Spurt seen in cancer cases in India

  • 22/08/2013

  • Tribune (New Delhi)

As many as 10 lakh cancer cases have already been detected in India in current year with the case load set to shoot to 11.48 lakh by 2015 and 13.20 lakh by 2020. A whopping 27 pc of these cancers are associated with tobacco and increase in incidence of cancers of lung, thyroid and brain tumours is rising among the young. The latest findings of National Cancer Registry Programme (NCRP) of the Indian Council of Medical Research (ICMR) show that among males cancers of lung, mouth, oesophagus and stomach are the leading cancers sites across all registries while in females the breast and cervix cancers are the leading conditions.

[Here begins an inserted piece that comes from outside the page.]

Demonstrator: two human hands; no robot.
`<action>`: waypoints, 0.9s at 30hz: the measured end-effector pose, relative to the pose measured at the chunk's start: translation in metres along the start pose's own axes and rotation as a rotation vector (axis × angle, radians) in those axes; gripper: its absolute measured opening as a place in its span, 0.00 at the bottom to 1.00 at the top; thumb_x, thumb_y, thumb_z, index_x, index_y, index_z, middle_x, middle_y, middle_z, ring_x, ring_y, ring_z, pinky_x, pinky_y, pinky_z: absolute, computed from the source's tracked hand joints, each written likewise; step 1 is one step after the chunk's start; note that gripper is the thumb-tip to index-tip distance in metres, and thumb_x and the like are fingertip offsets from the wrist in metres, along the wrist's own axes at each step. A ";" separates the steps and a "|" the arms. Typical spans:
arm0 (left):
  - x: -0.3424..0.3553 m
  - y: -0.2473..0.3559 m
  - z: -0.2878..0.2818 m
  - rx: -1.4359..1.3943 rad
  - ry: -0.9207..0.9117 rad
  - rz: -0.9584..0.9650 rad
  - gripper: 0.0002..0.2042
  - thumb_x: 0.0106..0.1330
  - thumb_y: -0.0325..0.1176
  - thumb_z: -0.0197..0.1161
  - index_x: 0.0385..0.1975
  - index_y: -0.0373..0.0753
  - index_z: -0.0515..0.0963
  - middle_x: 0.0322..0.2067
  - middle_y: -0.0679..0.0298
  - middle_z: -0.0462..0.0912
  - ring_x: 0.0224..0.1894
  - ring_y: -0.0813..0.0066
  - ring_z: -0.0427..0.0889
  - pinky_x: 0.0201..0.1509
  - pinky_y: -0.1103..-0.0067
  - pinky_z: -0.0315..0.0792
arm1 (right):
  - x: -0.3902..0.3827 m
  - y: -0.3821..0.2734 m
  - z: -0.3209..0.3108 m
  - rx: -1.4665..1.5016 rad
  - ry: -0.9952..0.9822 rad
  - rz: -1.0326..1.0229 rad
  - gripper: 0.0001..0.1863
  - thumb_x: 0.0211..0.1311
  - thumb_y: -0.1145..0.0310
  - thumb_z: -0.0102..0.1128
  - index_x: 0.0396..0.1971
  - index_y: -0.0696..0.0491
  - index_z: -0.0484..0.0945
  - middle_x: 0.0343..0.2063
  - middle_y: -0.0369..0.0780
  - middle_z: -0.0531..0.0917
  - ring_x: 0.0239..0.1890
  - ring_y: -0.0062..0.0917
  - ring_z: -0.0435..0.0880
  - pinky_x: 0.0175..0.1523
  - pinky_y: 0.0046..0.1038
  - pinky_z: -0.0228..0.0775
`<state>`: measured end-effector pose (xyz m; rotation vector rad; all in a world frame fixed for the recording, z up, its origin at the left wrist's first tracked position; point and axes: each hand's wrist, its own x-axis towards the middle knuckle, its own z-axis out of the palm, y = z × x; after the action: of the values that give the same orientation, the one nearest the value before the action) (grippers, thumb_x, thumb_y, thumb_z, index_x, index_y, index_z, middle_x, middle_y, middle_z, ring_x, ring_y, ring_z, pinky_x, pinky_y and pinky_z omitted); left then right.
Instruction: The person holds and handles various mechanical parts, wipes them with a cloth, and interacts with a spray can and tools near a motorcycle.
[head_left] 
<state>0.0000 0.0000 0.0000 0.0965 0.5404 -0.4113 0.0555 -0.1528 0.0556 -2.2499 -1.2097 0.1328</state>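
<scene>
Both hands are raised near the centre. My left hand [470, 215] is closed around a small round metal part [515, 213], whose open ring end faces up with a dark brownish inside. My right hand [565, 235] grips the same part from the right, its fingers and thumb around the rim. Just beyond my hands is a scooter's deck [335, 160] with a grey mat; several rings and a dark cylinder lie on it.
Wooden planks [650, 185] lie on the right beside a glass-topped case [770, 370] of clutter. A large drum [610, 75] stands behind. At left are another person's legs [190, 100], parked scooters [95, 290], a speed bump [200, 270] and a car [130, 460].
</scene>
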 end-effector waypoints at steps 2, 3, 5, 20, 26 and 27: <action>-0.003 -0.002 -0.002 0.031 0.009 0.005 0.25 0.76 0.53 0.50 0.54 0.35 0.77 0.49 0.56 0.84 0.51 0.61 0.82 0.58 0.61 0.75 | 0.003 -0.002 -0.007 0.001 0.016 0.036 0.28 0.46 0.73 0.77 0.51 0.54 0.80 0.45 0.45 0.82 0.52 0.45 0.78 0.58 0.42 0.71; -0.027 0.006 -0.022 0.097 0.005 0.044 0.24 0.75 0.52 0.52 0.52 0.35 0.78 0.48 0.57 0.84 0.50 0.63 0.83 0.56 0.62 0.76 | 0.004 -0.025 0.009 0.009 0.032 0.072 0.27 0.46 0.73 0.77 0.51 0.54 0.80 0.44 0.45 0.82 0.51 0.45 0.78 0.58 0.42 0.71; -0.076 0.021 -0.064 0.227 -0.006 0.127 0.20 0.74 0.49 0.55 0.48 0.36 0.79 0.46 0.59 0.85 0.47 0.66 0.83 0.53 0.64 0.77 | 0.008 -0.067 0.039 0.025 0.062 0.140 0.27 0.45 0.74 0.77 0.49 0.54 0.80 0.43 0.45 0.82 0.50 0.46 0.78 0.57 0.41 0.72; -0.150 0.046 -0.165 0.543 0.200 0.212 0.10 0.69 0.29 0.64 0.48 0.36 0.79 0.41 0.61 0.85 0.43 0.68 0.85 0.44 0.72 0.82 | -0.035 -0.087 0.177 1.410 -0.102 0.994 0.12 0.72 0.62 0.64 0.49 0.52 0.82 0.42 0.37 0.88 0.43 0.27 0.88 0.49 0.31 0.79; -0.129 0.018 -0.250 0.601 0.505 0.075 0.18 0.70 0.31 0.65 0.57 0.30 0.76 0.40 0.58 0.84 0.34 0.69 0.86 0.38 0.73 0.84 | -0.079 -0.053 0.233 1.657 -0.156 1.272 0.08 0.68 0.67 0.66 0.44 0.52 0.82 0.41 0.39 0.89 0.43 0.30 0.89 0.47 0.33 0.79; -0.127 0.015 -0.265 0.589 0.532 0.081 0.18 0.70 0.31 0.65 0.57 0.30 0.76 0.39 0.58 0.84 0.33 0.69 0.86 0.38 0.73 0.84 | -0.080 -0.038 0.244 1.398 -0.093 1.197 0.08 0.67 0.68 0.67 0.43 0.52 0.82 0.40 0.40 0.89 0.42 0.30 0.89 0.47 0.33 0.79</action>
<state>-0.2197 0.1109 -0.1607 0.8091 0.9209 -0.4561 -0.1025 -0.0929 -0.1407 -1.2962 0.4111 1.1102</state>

National Centre for Disease Informatics and Research, a dedicated Govt institute which collects cancer data, operates through 219 centres across India comprising 28 Population Based Cancer Registries which have 250 major institutions contributing to data base. The 25 PBCRs that comprise the basis of new findings cover 7.45 pc population of India. ICMR experts said cancer incidence rate is expressed as age adjusted or age standardized rate (AAR) according to world standard population) per 100,000 persons. As in the earlier 2006-08 ICMR cancer report, in the latest report from 2009 to 2011 Aizawl district in Mizoram shows the highest AAR in both males and females. All PBCRs in Gujarat and Maharashtra and Bhopal PBCR have revealed mouth as leading site of cancer while cancer of oesophagus leads in registries in Assam and Meghalaya. Stomach cancer is largest cancer in Sikkim and Mizoram while cancer of the nasopharynx is leading cancer in Nagaland.